母親を失うのが耐えられずにウジウジ悩み、迷い、泣きまくっていたヴィクトが、最後のバトルでいきなり息子を大事そうにして、唯一の相棒かのごとく共闘する。
正直、感動とかよりもなんて調子のいい奴なのだろうと、本当に苦手なキャラだなと感じました。主人公なのに。
自分の両親のことでそんなに必死になっているのに、自分が作った家族のことは二の次。

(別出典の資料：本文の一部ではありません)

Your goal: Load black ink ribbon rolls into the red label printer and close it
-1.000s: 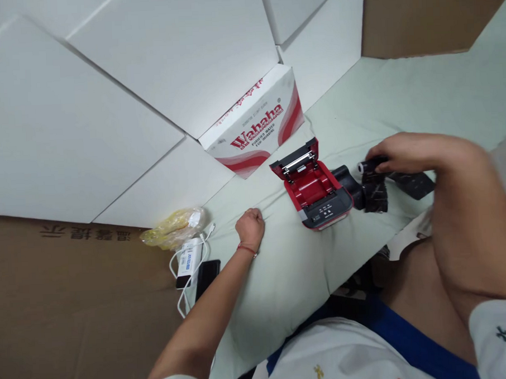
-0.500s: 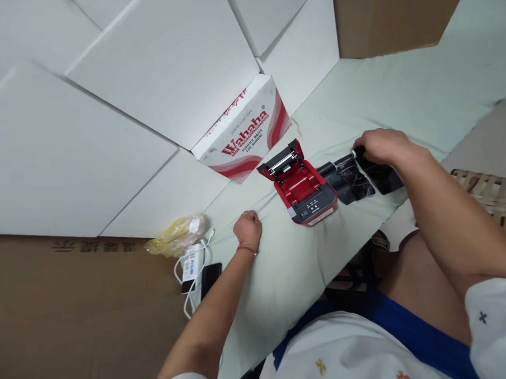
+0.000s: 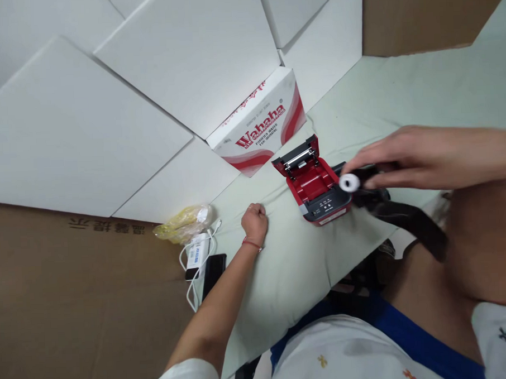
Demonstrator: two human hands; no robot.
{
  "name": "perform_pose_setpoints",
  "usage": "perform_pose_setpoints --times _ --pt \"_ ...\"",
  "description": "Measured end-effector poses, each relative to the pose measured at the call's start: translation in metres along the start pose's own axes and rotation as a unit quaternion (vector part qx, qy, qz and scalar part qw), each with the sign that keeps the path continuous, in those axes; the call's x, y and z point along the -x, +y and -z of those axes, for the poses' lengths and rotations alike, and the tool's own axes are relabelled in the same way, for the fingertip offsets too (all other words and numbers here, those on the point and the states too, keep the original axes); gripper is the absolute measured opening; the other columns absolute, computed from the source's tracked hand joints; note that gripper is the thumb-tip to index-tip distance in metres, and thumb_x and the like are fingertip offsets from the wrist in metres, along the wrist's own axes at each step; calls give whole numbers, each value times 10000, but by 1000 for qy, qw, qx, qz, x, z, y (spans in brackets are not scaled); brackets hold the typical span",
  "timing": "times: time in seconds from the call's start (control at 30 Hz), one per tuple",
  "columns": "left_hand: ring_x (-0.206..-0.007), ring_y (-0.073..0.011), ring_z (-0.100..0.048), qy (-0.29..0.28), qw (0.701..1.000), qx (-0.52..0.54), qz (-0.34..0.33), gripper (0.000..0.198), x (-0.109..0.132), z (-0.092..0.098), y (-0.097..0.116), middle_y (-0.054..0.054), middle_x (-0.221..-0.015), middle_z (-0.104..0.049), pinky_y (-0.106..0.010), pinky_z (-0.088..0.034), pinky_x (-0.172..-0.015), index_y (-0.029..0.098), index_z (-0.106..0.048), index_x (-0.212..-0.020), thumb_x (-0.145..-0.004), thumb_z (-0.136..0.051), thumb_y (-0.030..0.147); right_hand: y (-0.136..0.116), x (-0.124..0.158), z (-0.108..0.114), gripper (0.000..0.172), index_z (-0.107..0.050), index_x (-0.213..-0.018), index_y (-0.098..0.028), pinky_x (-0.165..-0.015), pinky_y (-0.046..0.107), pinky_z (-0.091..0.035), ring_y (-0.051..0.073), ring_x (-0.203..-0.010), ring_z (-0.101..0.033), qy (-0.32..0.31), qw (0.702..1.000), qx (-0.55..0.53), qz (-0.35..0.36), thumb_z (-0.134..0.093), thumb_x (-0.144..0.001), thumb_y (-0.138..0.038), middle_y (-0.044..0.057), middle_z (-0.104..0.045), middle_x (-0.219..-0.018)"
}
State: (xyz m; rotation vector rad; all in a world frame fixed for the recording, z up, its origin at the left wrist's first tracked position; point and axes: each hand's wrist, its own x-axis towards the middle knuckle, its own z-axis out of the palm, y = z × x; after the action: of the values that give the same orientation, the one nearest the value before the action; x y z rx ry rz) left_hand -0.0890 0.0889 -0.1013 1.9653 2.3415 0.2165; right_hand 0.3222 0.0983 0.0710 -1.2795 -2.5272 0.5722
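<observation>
My right hand pinches a small roll of black strip whose white core faces me. Its loose black tail hangs toward my lap, and the roll is in front of the right edge of a red and black label printer. The printer stands on the cloth with its lid up and its red bay bare. To its left, my left hand rests closed on the cloth, with nothing visible in its fingers. More black material behind the roll is partly hidden by my right hand.
A Wahaha carton stands behind the printer, against stacked white boxes. Left of my left arm lie a yellowish plastic bag, a white power bank with a cable, and a black phone. A brown carton stands at the back right.
My right hand has lifted the roll from the right side of the cloth and brought it left to the printer, turning its white core toward me. My left hand stays in place.
</observation>
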Motion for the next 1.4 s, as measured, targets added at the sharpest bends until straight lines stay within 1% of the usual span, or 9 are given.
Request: perform_pose_setpoints --times 0.07,0.23,0.4,0.77,0.93,1.03,1.17,1.27,1.4 --pt "-1004 -191 -653 39 997 60 -15 327 16 6 6 -101 -1035 -694 -281 -493 -866 165 -670 -952 -851 -401 9 -30 -33 -23 382 -735 -1298 -289 -852 286 -520 182 -989 -722 -75 995 -28 55 -621 -937 -236 9 -784 -1217" --pt "-1080 -176 -692 118 923 283 -232 488 86 28 46 -121 -1232 -714 -313 -585 -912 189 -618 -1278 -924 -337 5 -64 -84 -81 433 -660 -1335 -177 -764 363 -488 304 -1027 -718 -77 986 117 -87 -451 -957 -151 156 -737 -1268" --pt "-1366 -172 -639 22 889 258 -378 806 118 41 86 -86 -1579 -589 -340 -595 -1086 265 -425 -1602 -856 -371 -38 -64 -101 -100 433 -651 -1315 -176 -749 382 -498 323 -1028 -715 -111 976 152 -110 -396 -967 -140 193 -712 -1294" --pt "-990 -181 -771 26 917 133 -376 671 116 55 99 -80 -1538 -626 -323 -681 -824 172 -601 -1443 -803 -485 7 -52 -122 -117 483 -664 -1368 -171 -758 355 -472 279 -973 -716 -118 973 163 -111 -420 -952 -141 167 -770 -1112" --pt "-1045 -192 -767 21 922 111 -370 695 117 54 104 -101 -1540 -625 -304 -670 -773 168 -588 -1460 -794 -486 1 -58 -102 -88 336 -754 -1182 -234 -727 356 -466 268 -873 -696 -134 978 148 -58 -527 -942 -295 110 -782 -1069" --pt "-1022 -201 -768 17 925 95 -368 676 117 56 107 -114 -1529 -634 -311 -665 -739 162 -598 -1452 -804 -485 6 -67 -87 -61 398 -766 -1177 -264 -729 395 -479 287 -855 -698 -17 984 150 -92 -419 -1021 -384 84 -786 -996" --pt "-1003 -210 -769 13 927 80 -365 647 117 62 113 -123 -1519 -641 -319 -665 -747 158 -621 -1430 -807 -509 22 -57 -91 -57 538 -564 -1507 -129 -1083 486 -453 345 -1388 -543 160 980 120 -18 -374 -1051 -342 170 -636 -1481" --pt "-1031 -213 -770 6 930 85 -358 671 119 65 115 -120 -1528 -633 -312 -668 -740 171 -616 -1436 -789 -516 25 -44 -100 -66 547 -544 -1517 -138 -1190 528 -362 347 -1455 -475 97 988 113 37 -416 -1039 -371 170 -589 -1534" --pt "-1032 -219 -775 -2 931 94 -353 690 122 66 115 -127 -1538 -623 -334 -680 -718 160 -594 -1452 -783 -508 17 -50 -88 -64 402 -695 -1308 -227 -952 455 -509 330 -1196 -649 4 988 152 -15 -434 -1011 -301 119 -720 -1330"
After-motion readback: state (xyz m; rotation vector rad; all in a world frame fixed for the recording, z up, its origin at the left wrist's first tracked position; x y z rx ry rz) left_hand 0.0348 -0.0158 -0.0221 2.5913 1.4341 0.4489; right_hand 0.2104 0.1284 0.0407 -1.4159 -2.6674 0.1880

そんな主人公に、どんな魅力を見出せというのでしょうか?
ヴィクトの母親はそれは良い母親でしたが、ヴィクトの両親に比べて霧の両親は目も当てられない。
ヴィクトといいミーナといい、実の両親のくせに霧のことを、都合よく扱いすぎなのでは?
終始、霧が不憫に感じました。
作画などについてですが、減速や加速など、戦闘のデザインは悪くなかったです。
ストーリーの合間合間に文章を入れたりして、オシャレな雰囲気を目指しているのが伝わってきますが、そのオシャレな雰囲気に内容が追いついていないし、作画も追いついていない。

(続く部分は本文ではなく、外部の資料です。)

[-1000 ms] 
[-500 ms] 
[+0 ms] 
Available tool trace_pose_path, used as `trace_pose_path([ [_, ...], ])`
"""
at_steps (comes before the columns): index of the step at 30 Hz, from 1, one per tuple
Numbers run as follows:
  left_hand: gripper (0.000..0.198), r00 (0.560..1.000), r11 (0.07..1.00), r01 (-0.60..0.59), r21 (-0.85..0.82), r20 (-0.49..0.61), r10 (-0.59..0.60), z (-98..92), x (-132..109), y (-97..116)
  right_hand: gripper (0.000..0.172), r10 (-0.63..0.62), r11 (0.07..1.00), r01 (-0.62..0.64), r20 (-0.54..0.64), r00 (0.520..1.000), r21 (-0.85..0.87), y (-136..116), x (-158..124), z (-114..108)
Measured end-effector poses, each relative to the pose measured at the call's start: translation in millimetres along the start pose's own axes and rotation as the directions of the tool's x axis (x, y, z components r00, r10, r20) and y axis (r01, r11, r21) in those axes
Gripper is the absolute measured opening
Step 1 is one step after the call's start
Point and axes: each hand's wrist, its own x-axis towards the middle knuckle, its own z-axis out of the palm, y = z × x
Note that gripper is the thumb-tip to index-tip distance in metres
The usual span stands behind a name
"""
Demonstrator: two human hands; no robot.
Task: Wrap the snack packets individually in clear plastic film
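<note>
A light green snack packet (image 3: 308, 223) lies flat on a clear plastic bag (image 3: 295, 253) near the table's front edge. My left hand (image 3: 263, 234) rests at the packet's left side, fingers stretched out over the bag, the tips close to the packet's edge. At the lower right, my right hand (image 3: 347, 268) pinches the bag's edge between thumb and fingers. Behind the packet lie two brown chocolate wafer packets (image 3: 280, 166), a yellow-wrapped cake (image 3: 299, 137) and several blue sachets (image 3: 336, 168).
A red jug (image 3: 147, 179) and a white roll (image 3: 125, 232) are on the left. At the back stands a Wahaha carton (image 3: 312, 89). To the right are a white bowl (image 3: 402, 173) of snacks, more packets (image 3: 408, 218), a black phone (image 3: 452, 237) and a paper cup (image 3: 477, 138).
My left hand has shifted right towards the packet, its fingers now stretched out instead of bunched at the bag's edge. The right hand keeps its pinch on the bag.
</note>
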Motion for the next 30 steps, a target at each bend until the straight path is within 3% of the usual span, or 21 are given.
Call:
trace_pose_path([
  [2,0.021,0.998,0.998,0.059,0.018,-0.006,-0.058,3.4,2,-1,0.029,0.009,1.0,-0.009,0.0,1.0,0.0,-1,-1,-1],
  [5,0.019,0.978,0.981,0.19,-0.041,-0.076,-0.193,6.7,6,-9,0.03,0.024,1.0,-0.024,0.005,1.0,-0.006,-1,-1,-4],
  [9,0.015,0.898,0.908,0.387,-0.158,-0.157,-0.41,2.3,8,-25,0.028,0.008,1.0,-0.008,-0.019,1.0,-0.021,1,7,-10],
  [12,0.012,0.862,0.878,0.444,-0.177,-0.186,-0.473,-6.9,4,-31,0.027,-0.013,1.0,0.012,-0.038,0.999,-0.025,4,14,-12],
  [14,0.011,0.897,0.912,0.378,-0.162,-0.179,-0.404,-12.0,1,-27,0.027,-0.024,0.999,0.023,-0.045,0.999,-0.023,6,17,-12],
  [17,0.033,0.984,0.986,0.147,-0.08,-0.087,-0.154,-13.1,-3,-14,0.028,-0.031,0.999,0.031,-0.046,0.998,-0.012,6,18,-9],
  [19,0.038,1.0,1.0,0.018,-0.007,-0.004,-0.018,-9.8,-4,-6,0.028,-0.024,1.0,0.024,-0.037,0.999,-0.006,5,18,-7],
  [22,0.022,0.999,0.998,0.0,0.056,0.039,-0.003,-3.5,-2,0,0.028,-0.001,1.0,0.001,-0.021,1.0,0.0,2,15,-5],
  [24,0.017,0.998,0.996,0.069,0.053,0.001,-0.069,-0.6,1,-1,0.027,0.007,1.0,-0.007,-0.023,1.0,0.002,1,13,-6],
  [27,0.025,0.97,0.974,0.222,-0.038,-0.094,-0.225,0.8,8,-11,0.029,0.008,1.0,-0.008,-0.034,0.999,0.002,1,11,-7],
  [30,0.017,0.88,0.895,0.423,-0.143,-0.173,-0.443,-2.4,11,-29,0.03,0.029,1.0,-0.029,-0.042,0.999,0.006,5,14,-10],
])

意識をデザインや雰囲気に割きすぎて、他がおざなりになっていた印象です。
だから、そのオシャレ感も空ぶっています。
空に放っていた光線が屈折して地上に降ってとんでもない攻撃をしていましたが、それどんな原理?
なんで空にはなたれたレーザーが地上に降ってくるの?
肉体が完全に消えたはずのヴィクトは、なぜか復活するし、ご都合主義も目立つ。
そしてバトルも全く迫力がない。
フレイズと敵の爺さんの戦いなんて、酷すぎて笑けてくるほどです。
予告ムービーとかを先に観ており、厨二っぽい設定だなと思いつつ少しは期待していただけに残念すぎる内容でした。
こんな酷評するつもりもなかったのですが、ちょっと酷すぎる。
唯一良かったのは、ベテランが揃った声優陣。
ヴィクトは福山潤さん、霧は石川界人さん、ミーナは釘宮理恵さん、今回ラスボスになった敵のアイクスは中田譲治さんと、うまい声優さんが揃っています。
内容、作画共に酷かった作品を、まだ観れるものにしてくれたのは声優さんの力が大きいように思えます。
全13話で、結果何も解決せずに終了していますが、続編をやる予定はあるのでしょうか。
次があるとしたら、ヴィクトはもう過去を精算したということで、もう少し格好良くなった、父親らしい魅力のある人物になっていればいいのですが。
原作を知らないので、そこはなんとも言えませんね。